Через пару дней, очевидно, уведомлённый о случившемся, в павильоне появился Алайя.

— Ну и чего ты добиваешься? — холодно спросил он, оценивающе глядя на мальчишку. — Хочешь, чтобы он умер?

— Он не умрёт, — уверенно заявил тот. И добавил, глядя куда-то в сторону: — Он мне обещал.

«Разве я обещал?» — подумал Миреле, лежавший в постели и закутанный в, кажется, шесть покрывал. Канэ без особенных проблем дотащил его сюда из беседки — при своём хрупком телосложении он, как оказалось, был вовсе не слаб физически; ну, или же это хлещущая во все стороны энергия давала ему силы… в конце концов, не зря рождён он был в Первом Месяце Огня, под созвездием Воительницы, как узнал Миреле позже. Однако после этого уверенность в своих действиях оставила мальчишку и, оказавшись в доме Миреле, он превратился в совершенно растерянное создание, мечущееся по комнате, подобно испуганному щенку, оставленному взаперти. Поначалу он, кажется, боялся дотрагиваться до вещей Миреле из благоговения, потом переборол себя и ударился в другую крайность: начал остервенело распахивать все шкафы и ящики комода, довольно грубо вытаскивая из них халаты, одеяния, покрывала — всё, что имело неосторожность выглядеть тёплой вещью.

Соорудив из всего этого на кровати гигантский кокон, он опустил в него Миреле — бережно, словно бабочку, которой предстояло вновь превратиться в гусеницу.

— Теперь вы не замёрзнете, — заявил он голосом, в котором глубокое удовлетворение собой непостижимым образом смешивалось с такой же сильной неуверенностью.

Миреле, сжигаемый лихорадкой и больше всего мечтавший о том, чтобы окунуться в холодные воды купальни, только застонал.

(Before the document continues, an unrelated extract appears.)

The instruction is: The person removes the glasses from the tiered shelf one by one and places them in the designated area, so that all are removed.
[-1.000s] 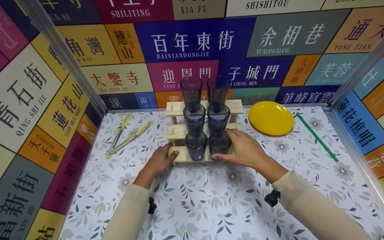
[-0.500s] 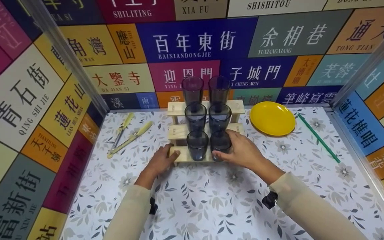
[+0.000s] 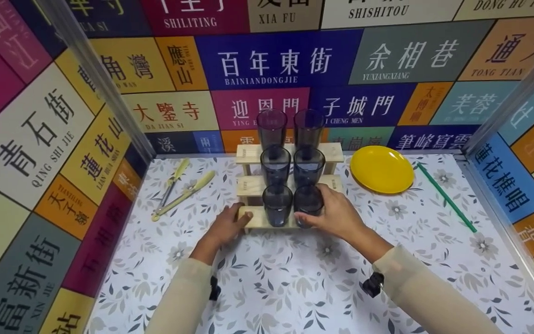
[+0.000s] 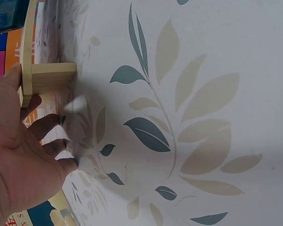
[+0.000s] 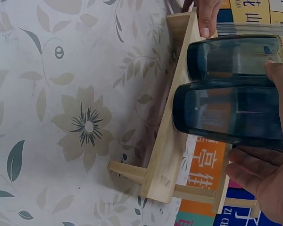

«Он или вылечит меня, или убьёт», — думал он позже, временами и сам испытывая желание сбежать в лекарский павильон — исключительно из страха за свою жизнь.

— Ему нужно сейчас быть дома, в окружении знакомых вещей, — тем временем, попытался привести свои доводы Алайе Канэ. — Так он выздоровеет быстрее…

Миреле оставалось только удивляться.

«Откуда он это знает? — размышлял он. — Любой другой человек, зная то, что знает он, решил бы, что мне, наоборот, нужно быть подальше от моего дома, от моей сожжённой рукописи, от моих тягостных воспоминаний…»

Однако ему и в самом деле было лучше здесь; когда лихорадка несколько спадала, он обводил взглядом комнату — пыльную кружевную занавеску, сквозь которую лились медово-золотистые солнечные лучи; ни разу не надетое одеяние с бабочками, которое Канэ впопыхах уронил со стены и так и не потрудился поднять, так что теперь оно валялось в углу цветастой нарядной тряпкой; письменный стол, впервые за долгое время освобождённый от тяжести многостраничной рукописи; кукол, которых Канэ каждое утро переодевал в новую одежду и любовно рассаживал на видные места — и его наполняли тепло и грусть. Привычные картины радовали его, и с каждым днём он находил в них всё больше и больше красок, которые не всегда замечал прежде.

Впрочем, невероятная проницательность Канэ, скорее всего, объяснялась тем, что он понимал: в лекарский павильон его никто не пустит. Здесь же он не отходил от «учителя» ни на шаг, и пусть временами это больше напрягало, чем радовало, иногда Миреле казалось, что, может быть, это именно то, чего ему всегда и не хватало.

По крайней мере, на поправку он шёл хотя и не слишком быстро, однако стабильно, и прежних возвращающихся приступов болезни, сопровождаемых сухим надрывным кашлем, больше не испытывал — даже без рецептов жрицы.

Точнее, эти рецепты были, и Канэ выслушивал рекомендации женщины с холодной почтительностью, однако потом, когда начинал варить отвар — Миреле это замечал, несмотря на слабость — то делал всё по-своему: менял состав и компоненты зелья, что-то добавлял, что-то, наоборот безжалостно выкидывал. Казалось, что он готовит не лекарство, а блюдо: нюхал напиток, пробовал его на вкус, недовольно кривился, если его что-то не устраивало, или же, наоборот, просветлённо улыбался.